> DATASET CONTENT
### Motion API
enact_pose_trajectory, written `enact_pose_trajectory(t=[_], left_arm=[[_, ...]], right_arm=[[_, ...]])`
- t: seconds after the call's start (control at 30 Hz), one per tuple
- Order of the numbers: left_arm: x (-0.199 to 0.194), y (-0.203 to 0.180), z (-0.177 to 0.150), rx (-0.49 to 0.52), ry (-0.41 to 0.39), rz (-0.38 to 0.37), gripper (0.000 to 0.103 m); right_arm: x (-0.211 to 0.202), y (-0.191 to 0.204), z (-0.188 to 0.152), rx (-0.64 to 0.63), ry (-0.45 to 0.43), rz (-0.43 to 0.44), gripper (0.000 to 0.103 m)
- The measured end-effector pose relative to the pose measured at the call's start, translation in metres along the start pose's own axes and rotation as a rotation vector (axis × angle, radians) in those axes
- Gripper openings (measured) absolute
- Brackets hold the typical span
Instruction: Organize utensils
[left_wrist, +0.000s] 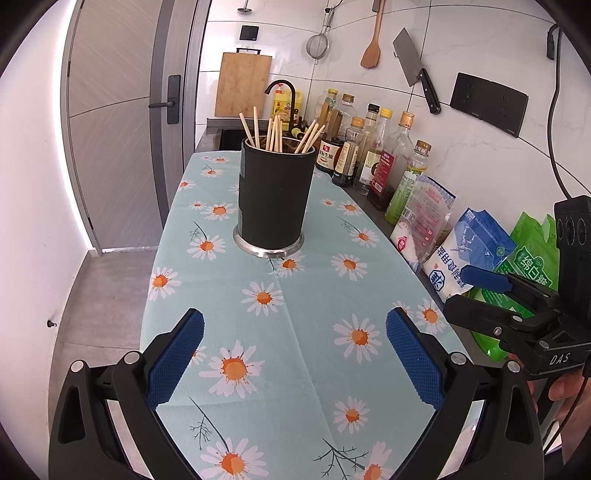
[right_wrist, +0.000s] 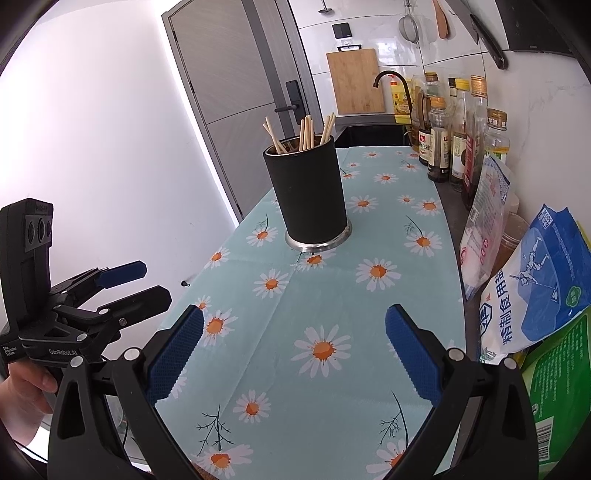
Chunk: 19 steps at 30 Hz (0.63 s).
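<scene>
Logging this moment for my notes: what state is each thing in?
Left gripper: open, empty.
Right gripper: open, empty.
Holder: upright on the cloth.
Chopsticks: standing in the holder, leaning apart.
Door: shut.
Bottles: upright, capped.

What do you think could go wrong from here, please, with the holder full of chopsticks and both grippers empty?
1. The holder is tall and the chopsticks lean outward past its rim; a bump from the left gripper or right gripper could probably tip it or scatter them.
2. It stands on a loose-looking cloth; dragging the cloth may shift it.
3. Bottles stand close alongside; a wide swing might knock them.
</scene>
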<state>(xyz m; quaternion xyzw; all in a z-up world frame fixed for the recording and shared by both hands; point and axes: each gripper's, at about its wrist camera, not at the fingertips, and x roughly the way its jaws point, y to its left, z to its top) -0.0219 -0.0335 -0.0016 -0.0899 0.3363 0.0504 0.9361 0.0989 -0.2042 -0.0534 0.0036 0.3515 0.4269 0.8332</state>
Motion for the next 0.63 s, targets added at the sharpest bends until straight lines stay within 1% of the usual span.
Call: enact_pose_trajectory(t=[0.17, 0.63], left_arm=[[-0.0006, 0.0008, 0.0002, -0.001, 0.0, -0.003, 0.096], [0.0029, 0.0012, 0.0014, -0.003, 0.011, -0.006, 0.096]], right_arm=[[-0.0023, 0.0018, 0.0004, -0.002, -0.01, 0.001, 0.098], [-0.0003, 0.001, 0.0002, -0.002, 0.002, 0.001, 0.098]])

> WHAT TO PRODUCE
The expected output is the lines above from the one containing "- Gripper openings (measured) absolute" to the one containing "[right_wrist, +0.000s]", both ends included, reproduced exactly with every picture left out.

> EXERCISE SOLUTION
- Gripper openings (measured) absolute
- Brackets hold the typical span
Instruction: Organize utensils
[left_wrist, +0.000s] 
[right_wrist, +0.000s] 

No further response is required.